As Mr. Ambani pressed his case on Raisina Hill, the demand to revise gas prices upwards even before the April 2014 deadline soon started coming from other Ministers and also the Prime Minister's Office (PMO). "There was strong pressure within the EGoM to revise the price. The matter was referred to the Attorney-General. The AG said it was a matter of policy and not law but the April 2014 deadline for price revision was still valid. The PMO was all the time putting pressure on the Petroleum Ministry to work out a solution to allow RIL a revised price. But Mr. Reddy resisted on the grounds that it would cause a loss of $6.3 billion to the exchequer and put a huge burden on the common man, the farmers and the fertilizer industry in the shape of a sharp hike in the price of power and fertilizers," the official said.

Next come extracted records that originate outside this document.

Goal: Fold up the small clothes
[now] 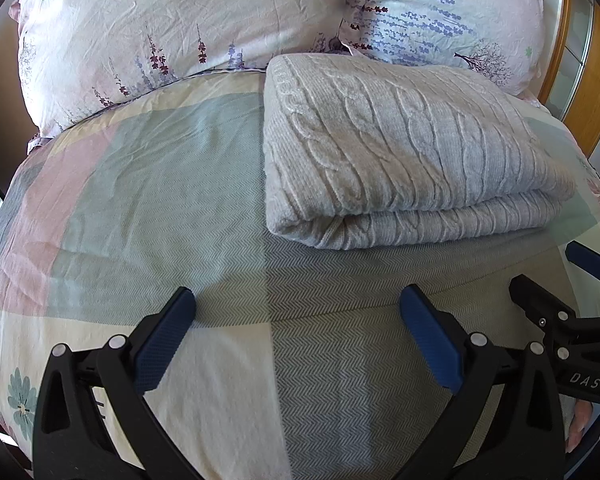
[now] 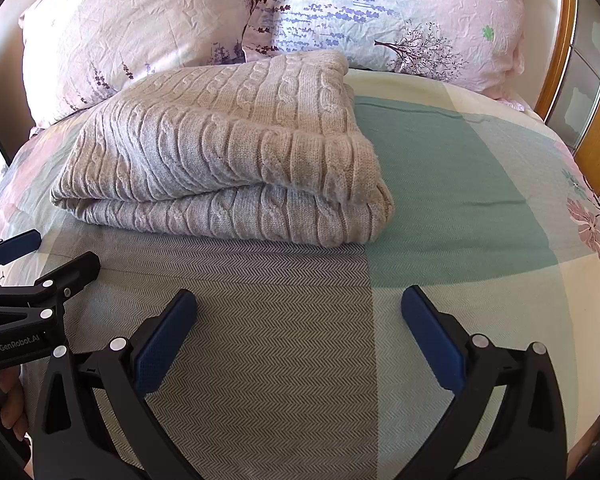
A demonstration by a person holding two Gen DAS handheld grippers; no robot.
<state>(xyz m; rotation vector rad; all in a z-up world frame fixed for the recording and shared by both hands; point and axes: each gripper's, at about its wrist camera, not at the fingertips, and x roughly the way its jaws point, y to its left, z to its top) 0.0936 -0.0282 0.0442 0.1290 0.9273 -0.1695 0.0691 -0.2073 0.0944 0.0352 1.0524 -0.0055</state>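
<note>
A beige cable-knit sweater (image 1: pixel 400 148) lies folded in a thick stack on the bed, ahead and right in the left wrist view, ahead and left in the right wrist view (image 2: pixel 228 148). My left gripper (image 1: pixel 298 300) is open and empty, a short way in front of the sweater's near edge. My right gripper (image 2: pixel 298 300) is open and empty, also in front of the sweater. The right gripper shows at the right edge of the left wrist view (image 1: pixel 556 276); the left gripper shows at the left edge of the right wrist view (image 2: pixel 56 250).
The bed cover (image 1: pixel 160 184) has green, pink, cream and grey herringbone blocks. Two floral pillows (image 1: pixel 160 28) (image 2: pixel 400 12) lean at the head of the bed behind the sweater. A wooden bed frame (image 2: pixel 596 128) stands at the right.
</note>
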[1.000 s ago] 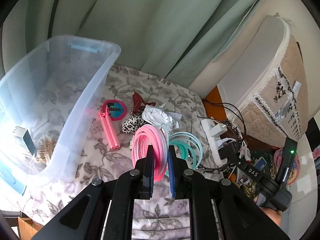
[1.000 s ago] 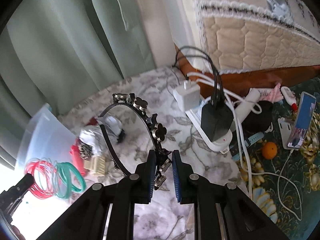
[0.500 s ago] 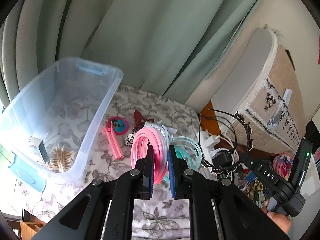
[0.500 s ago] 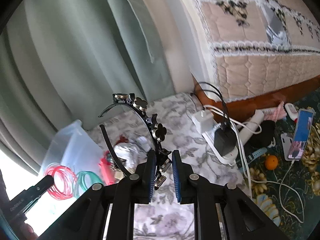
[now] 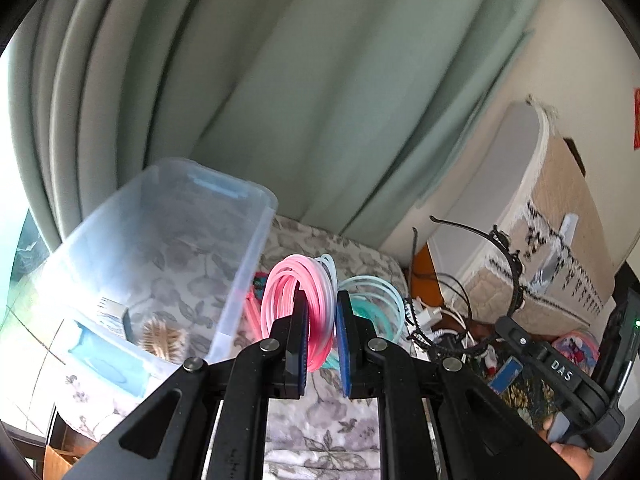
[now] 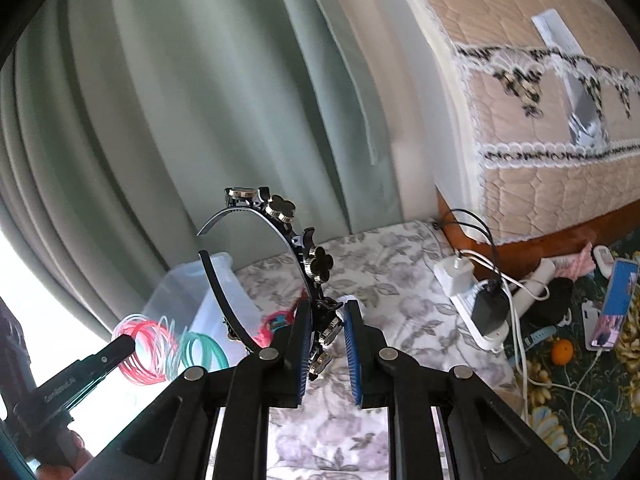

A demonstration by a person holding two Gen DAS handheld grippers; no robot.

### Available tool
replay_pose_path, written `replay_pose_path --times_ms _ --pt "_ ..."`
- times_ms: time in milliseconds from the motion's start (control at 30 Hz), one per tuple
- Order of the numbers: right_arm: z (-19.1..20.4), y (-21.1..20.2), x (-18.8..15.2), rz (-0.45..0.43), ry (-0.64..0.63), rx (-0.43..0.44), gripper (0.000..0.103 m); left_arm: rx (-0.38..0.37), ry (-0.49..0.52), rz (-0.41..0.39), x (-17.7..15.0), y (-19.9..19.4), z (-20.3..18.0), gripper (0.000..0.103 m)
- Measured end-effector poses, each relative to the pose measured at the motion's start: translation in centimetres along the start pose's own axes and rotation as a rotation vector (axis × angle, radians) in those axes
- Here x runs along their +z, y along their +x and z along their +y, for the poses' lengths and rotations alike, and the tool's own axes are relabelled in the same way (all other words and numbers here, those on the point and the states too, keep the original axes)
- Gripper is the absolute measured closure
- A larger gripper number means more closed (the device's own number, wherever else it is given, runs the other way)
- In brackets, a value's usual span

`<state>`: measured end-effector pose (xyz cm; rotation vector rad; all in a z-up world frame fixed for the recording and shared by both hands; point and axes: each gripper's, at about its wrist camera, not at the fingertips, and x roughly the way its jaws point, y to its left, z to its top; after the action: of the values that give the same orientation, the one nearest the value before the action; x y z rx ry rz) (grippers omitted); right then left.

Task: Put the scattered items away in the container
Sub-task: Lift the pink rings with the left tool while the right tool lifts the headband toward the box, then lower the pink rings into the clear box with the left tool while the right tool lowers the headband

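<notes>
The clear plastic bin (image 5: 172, 256) stands on a floral-covered surface (image 5: 320, 416), just in front of the green curtain (image 5: 280, 80). Inside it lie a bristly brush head (image 5: 164, 338) and a small boxed item (image 5: 110, 312) near the bin's front wall; the rest of its floor is bare.

The left gripper (image 5: 322, 320) pinches a bundle of pink hoops (image 5: 296, 300), with pale and teal hoops (image 5: 376, 304) hanging off its far side, held up just beside the bin's right wall. The right gripper (image 6: 326, 328) has its jaws closed on a black flower-studded headband (image 6: 308, 256), raised above the floral surface, well to the right of the bin.

The scattered items beside the bin are mostly hidden behind the hoops; only a red-pink scrap (image 6: 276, 318) shows, too blurred to name. Further right of the bin, a power strip with chargers (image 6: 486, 308) and cables crowd the bed's edge.
</notes>
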<state>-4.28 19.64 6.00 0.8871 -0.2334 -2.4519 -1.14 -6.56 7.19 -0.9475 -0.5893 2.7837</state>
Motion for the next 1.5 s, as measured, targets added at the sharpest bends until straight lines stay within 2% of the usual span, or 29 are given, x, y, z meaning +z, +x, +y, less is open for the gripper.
replay_pose_path --times_ms 433,767,1133,1500 --pt "5.9 -0.2 0.7 -0.016 -0.092 0.067 0.085 0.072 -0.064 -0.105 1.4 -3.7 4.9 0.091" --pt "11.8 2.4 0.9 0.024 -0.194 0.128 0.085 0.149 -0.152 -0.173 2.4 -5.6 9.9 0.091" --pt "17.0 6.7 0.0 0.092 -0.272 0.173 0.085 0.198 -0.208 -0.161 2.6 -4.6 14.0 0.091" --pt "19.2 11.0 -1.2 0.168 -0.309 0.178 0.085 0.211 -0.243 -0.113 2.1 -2.4 16.6 0.091"
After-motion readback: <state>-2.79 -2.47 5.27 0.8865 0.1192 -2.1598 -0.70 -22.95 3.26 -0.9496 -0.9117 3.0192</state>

RIL was also upset at being forced to agree to an audit of the KG D6 gas field by the CAG. The company had insisted that it was a private entity and couldn't be audited. However, Mr. Reddy and his team of officials maintained that they were well within their rights under section 1.9 of the production sharing contract to seek a second audit and that RIL would have to submit itself to CAG scrutiny or face non-approval of its field development plans and expenditure.
In 2006, Mani Shankar Aiyar was ousted unceremoniously from the Ministry amid rumours that the Congress wanted a more "industry friendly" minister in the key portfolio.